-- REQUIREMENT --
Would you transcribe the records below exactly, omitting every picture?

-- THE INPUT --
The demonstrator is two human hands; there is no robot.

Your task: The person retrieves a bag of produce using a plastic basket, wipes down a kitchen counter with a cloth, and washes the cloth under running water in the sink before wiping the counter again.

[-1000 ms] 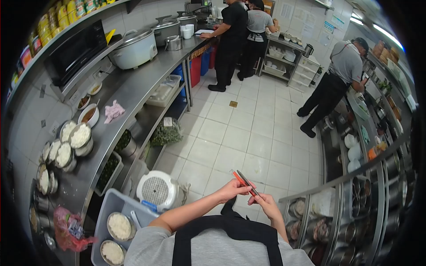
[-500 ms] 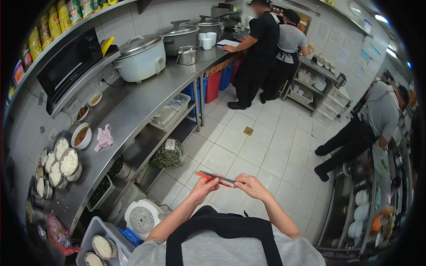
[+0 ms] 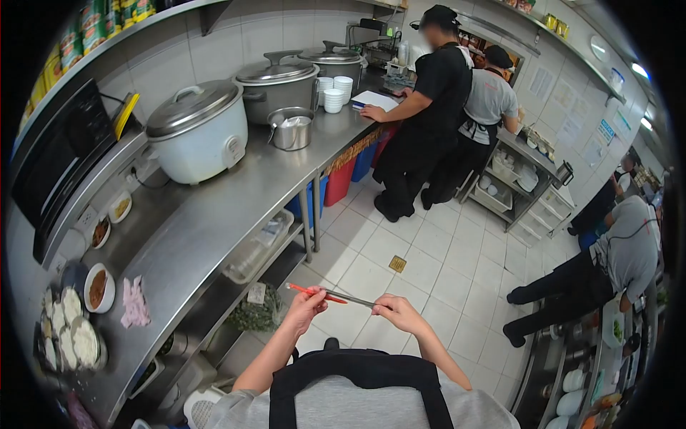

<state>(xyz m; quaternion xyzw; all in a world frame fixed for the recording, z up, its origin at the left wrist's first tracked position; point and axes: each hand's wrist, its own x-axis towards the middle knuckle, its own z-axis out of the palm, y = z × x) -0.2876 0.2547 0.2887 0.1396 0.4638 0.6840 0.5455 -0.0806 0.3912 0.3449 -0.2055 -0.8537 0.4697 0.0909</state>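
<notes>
- Grip of the left hand (image 3: pixel 307 304) is closed on the red pen (image 3: pixel 336 299), at six o'clock
- Dark pen (image 3: pixel 351 298) is pinched at one end by the right hand (image 3: pixel 397 314), at five o'clock, apparently so it can be steadied
- Rice bowls (image 3: pixel 85 344) are clustered at eight o'clock on the worktop (image 3: pixel 193 247)

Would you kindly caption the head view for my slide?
Above tiled floor, left hand holds red stick, right hand dark stick.
</notes>
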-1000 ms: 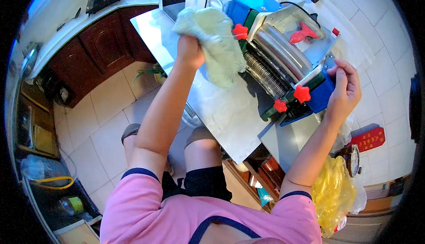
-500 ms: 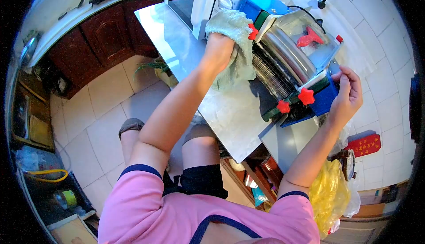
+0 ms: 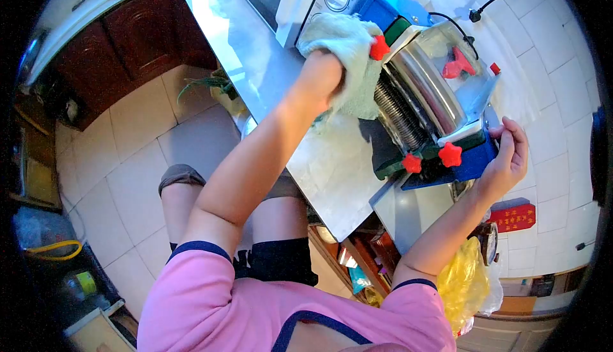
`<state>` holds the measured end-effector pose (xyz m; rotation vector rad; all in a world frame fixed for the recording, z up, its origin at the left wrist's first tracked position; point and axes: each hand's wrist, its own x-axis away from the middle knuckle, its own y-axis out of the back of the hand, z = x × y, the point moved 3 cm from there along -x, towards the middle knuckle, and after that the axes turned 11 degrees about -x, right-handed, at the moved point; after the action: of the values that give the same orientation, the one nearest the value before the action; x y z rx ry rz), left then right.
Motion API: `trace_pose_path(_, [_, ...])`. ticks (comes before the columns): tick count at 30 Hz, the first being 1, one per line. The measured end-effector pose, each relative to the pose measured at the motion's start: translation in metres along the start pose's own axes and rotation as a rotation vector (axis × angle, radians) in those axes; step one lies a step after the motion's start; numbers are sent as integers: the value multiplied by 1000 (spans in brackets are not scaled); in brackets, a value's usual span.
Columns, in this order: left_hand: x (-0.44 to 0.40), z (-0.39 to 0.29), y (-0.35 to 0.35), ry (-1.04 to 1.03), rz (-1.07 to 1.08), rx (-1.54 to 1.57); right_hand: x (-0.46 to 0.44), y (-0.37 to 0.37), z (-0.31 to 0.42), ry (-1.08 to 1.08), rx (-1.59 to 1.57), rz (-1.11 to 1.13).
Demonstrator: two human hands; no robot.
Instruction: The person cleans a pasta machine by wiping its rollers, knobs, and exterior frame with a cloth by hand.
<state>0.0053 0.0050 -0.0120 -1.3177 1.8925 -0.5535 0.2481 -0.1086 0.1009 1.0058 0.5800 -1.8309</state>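
Note:
A noodle machine point(image 3: 429, 87) with a shiny metal roller, blue end housings and red star-shaped knobs stands on the table. Bunched in my left hand point(image 3: 322, 77) is a pale green cloth point(image 3: 357, 74), pressed to the machine's left end beside a red knob point(image 3: 379, 48). My left fingers are mostly hidden in its folds. At the opposite end, my right hand point(image 3: 507, 154) has curled fingers against the edge of the blue housing point(image 3: 476, 160); part of that contact is hidden. Below the roller, a ridged cutter roller point(image 3: 399, 112) shows.
A white microwave point(image 3: 319, 0) stands behind the cloth. The pale tabletop point(image 3: 332, 173) has a front corner near my legs. A black cord with a plug point(image 3: 475, 15) lies at the back. Yellow plastic bags point(image 3: 466, 282) sit beneath my right forearm, near a red sign point(image 3: 513, 218).
The view has shifted slightly, so the machine sits a little farther right. My left hand still presses the cloth at the machine's left end; my right hand stays at its right end.

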Motion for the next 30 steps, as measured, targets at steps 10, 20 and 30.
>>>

-- RESPONSE AREA --
The demonstrator is two human hands; there is no robot.

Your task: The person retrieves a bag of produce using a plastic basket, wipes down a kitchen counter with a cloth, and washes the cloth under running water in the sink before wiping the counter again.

[-1000 ms] 
[-500 ms] 
[+0 ms] 

<state>(xyz m; quaternion xyzw; all in a world frame fixed for the recording, z up, its origin at the left wrist's first tracked position; point and axes: each hand's wrist, its own x-axis towards the middle knuckle, its own z-axis out of the palm, y = z × x) -0.2876 0.2547 0.2887 0.1396 0.4638 0.6840 0.5455 -0.0806 0.3912 0.3449 -0.2055 -0.8537 0.4697 0.0909</state>
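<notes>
- Grip of the left hand (image 3: pixel 307 304) is closed on the red pen (image 3: pixel 336 299), at six o'clock
- Dark pen (image 3: pixel 351 298) is pinched at one end by the right hand (image 3: pixel 397 314), at five o'clock, apparently so it can be steadied
- Rice bowls (image 3: pixel 85 344) are clustered at eight o'clock on the worktop (image 3: pixel 193 247)

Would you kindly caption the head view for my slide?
Above tiled floor, left hand holds red stick, right hand dark stick.
</notes>
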-1000 ms: 
-500 ms: 
+0 ms: 
`<state>` holds the measured end-effector pose (xyz m; rotation vector rad; all in a world frame fixed for the recording, z up, its origin at the left wrist's first tracked position; point and axes: each hand's wrist, its own x-axis away from the middle knuckle, its own y-axis out of the back of the hand, z = x × y, the point moved 3 cm from there along -x, towards the middle knuckle, and after that the axes turned 11 degrees about -x, right-handed, at the moved point; after the action: of the values that give the same orientation, the one nearest the value before the action; x y z rx ry rz), left then right.
Motion API: `trace_pose_path(_, [_, ...])`. ticks (comes before the columns): tick count at 30 Hz, the first being 1, one per line. The measured end-effector pose, each relative to the pose measured at the motion's start: translation in metres along the start pose's own axes and rotation as a rotation vector (axis × angle, radians) in those axes; step one lies a step after the motion's start; numbers are sent as integers: the value multiplied by 1000 (spans in brackets are not scaled); in brackets, a value's usual span.
Columns, in this order: left_hand: x (-0.44 to 0.40), z (-0.39 to 0.29), y (-0.35 to 0.35), ry (-1.04 to 1.03), rz (-1.07 to 1.08), rx (-1.54 to 1.57); right_hand: x (-0.46 to 0.44), y (-0.37 to 0.37), z (-0.31 to 0.42), ry (-1.08 to 1.08), rx (-1.59 to 1.57), rz (-1.11 to 1.13).
Demonstrator: two human hands; no robot.
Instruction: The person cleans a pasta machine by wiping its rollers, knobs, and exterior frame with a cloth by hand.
<state>0.0053 0.0050 -0.0120 -1.3177 1.8925 -0.5535 0.2481 -0.1086 0.1009 1.0058 0.5800 -1.8309</state>
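Note:
A noodle machine point(image 3: 429, 87) with a shiny metal roller, blue end housings and red star-shaped knobs stands on the table. Bunched in my left hand point(image 3: 322, 77) is a pale green cloth point(image 3: 357, 74), pressed to the machine's left end beside a red knob point(image 3: 379, 48). My left fingers are mostly hidden in its folds. At the opposite end, my right hand point(image 3: 507, 154) has curled fingers against the edge of the blue housing point(image 3: 476, 160); part of that contact is hidden. Below the roller, a ridged cutter roller point(image 3: 399, 112) shows.
A white microwave point(image 3: 319, 0) stands behind the cloth. The pale tabletop point(image 3: 332, 173) has a front corner near my legs. A black cord with a plug point(image 3: 475, 15) lies at the back. Yellow plastic bags point(image 3: 466, 282) sit beneath my right forearm, near a red sign point(image 3: 513, 218).
The view has shifted slightly, so the machine sits a little farther right. My left hand still presses the cloth at the machine's left end; my right hand stays at its right end.
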
Motion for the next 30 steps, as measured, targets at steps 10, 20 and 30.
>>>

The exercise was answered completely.